Grégoire Maille, cuisinier consultant, explique par exemple que les écarts de couleurs notables avec les aliments cuisinés peuvent l’être beaucoup moins s’ils sont mixés et donne des pistes pour y remédier

J’ai apprécié la conclusion intermédiaire de Clémentine Hugol-Gential sur les nécessaires empathie et bienveillance aussi bien entre nous professionnels d’horizons divers que bien sûr envers les patients.

Merci Clémentine pour la photo en pleine action !

Outre les interventions (j’ai été ravie et touchée d’avoir beaucoup de retours positifs et chaleureux sur la mienne, présentant ma vision du « bon et bien manger »), j’ai trouvé très agréable que la globalité de notre séjour soit accompagnée. Outre un dîner de groupe entre intervenants et organisateurs le jeudi soir à l’ambiance très sympathique, on nous a proposé juste avant une visite de la ville, et Antoine, jeune stagiaire du labo, s’en ai très bien tiré. Mes rares visites à Dijon étaient très très anciennes et plutôt en transit et j’ai eu plaisir à découvrir les principales curiosités du centre ville. Ce temps supplémentaire permet aussi de nouer des échanges plus approfondis avec les autres participants. J’ai aussi eu plaisir à revoir/rencontrer des chercheuses du Centre des Sciences du Goût et de l’Alimentation, également situé à Dijon, des diététiciennes hospitalières, des membres de l’équipe de Clémentine…

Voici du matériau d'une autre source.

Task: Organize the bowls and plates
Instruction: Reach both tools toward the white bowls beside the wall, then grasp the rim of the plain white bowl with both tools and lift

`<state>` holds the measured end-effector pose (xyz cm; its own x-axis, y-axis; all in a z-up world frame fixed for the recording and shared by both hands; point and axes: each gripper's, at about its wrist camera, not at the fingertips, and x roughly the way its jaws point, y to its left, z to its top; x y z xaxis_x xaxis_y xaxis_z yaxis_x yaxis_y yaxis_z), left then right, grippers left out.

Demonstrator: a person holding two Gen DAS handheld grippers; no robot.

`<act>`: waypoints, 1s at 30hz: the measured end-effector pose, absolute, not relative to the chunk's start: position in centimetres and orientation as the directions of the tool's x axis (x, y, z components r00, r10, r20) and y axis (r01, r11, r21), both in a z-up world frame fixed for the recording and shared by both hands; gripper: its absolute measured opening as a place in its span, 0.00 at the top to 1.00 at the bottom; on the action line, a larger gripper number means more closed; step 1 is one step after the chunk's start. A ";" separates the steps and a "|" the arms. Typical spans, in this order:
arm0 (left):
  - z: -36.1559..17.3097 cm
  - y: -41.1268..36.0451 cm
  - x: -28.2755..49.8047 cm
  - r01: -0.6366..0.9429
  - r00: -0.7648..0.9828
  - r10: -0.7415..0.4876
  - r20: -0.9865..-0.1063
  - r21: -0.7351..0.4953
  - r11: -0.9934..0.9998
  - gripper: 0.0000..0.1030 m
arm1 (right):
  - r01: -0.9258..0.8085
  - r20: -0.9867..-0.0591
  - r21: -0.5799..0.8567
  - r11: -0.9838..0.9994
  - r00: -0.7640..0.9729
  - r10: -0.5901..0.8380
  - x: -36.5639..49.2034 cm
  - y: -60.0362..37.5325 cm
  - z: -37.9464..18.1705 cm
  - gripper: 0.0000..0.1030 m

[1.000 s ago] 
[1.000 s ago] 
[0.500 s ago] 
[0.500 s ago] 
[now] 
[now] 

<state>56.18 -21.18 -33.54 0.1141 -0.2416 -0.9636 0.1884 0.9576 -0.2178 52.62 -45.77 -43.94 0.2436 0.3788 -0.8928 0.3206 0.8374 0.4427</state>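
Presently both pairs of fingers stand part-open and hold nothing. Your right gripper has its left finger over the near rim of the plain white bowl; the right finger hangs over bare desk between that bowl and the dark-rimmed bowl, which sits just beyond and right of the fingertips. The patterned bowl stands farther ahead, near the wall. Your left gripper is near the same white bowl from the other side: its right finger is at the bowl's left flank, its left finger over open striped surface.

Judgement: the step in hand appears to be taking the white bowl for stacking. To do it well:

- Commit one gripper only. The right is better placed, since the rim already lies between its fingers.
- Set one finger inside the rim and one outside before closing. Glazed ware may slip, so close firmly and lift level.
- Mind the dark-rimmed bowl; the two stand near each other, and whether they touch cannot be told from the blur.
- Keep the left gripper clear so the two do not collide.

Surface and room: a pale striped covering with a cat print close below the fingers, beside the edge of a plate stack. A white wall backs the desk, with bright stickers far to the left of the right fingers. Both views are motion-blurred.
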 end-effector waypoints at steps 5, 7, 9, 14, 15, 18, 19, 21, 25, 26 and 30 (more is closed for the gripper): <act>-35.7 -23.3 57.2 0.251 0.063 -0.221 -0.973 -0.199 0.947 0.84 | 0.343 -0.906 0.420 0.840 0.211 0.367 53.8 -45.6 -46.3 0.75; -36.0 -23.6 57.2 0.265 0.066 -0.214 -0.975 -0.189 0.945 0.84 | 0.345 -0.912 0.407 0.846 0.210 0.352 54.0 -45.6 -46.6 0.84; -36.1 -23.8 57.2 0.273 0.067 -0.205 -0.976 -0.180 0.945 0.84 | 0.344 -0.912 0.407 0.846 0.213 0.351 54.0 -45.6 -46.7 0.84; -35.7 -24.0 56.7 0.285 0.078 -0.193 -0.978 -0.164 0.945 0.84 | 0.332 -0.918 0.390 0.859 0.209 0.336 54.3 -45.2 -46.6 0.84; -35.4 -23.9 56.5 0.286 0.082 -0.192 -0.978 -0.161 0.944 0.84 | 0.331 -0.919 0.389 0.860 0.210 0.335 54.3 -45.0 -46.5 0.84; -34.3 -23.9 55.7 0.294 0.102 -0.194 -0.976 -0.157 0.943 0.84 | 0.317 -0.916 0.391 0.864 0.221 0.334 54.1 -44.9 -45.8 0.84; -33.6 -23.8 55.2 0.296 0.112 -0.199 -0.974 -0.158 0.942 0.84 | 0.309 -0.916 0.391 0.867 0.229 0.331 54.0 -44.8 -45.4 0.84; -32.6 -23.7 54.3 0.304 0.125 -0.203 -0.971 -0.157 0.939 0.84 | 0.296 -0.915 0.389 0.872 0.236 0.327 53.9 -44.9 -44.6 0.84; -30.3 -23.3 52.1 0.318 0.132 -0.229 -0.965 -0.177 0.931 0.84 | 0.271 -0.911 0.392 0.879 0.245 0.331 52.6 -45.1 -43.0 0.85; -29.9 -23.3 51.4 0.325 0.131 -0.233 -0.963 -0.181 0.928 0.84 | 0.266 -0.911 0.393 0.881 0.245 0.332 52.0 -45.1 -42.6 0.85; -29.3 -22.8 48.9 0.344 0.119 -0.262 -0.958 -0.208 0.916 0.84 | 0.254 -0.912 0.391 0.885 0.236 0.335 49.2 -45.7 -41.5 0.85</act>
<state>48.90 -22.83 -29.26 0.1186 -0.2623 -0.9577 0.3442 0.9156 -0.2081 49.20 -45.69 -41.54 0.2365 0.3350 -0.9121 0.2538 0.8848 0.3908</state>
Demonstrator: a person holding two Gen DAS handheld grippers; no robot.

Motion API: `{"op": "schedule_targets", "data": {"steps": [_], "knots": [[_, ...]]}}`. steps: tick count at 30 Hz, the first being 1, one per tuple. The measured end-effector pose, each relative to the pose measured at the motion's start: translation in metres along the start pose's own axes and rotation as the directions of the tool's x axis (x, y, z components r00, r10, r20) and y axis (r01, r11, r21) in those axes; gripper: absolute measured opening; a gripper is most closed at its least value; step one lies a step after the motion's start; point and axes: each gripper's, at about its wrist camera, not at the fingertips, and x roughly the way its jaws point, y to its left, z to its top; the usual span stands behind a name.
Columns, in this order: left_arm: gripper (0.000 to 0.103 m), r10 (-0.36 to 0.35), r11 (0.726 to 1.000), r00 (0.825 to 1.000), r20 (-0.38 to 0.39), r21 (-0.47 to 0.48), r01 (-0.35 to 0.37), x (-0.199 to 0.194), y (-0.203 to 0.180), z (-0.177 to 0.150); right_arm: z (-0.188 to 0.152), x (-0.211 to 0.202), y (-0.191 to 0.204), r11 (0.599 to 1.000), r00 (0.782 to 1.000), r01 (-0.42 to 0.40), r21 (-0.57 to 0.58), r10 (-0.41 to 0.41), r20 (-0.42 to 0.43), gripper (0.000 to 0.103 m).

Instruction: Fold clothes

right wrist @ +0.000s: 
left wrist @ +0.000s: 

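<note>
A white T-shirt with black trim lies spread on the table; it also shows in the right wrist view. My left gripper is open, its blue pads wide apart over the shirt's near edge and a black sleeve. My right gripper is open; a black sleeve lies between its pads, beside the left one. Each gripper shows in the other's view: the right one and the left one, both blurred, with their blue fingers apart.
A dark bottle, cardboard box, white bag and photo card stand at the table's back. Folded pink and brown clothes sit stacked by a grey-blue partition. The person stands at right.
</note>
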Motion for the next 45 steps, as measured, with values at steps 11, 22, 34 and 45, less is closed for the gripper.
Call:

Ariane Grumbach l'art de manger

Bref, un moment riche et sympathique, merci à tou(s)tes pour votre accueil !

Le colloque était disponible en streaming en temps réel. Les différentes interventions, séquencées, seront à nouveau disponibles sur internet d’ici quelques jours si cela vous intéresse.

*clin d’oeil à la chouette porte-bonheur de Dijon à laquelle on a rendu visite

4 réponses
  1. ln22
    ln22 dit :

    colloque qui avait l’air passionnant. On est loin du comptage des calories à l’ancienne et bien dans le plaisir de manger par tous les sens en éveil.. Ouf! Je suis preneuse des liens videos quand ils seront en ligne.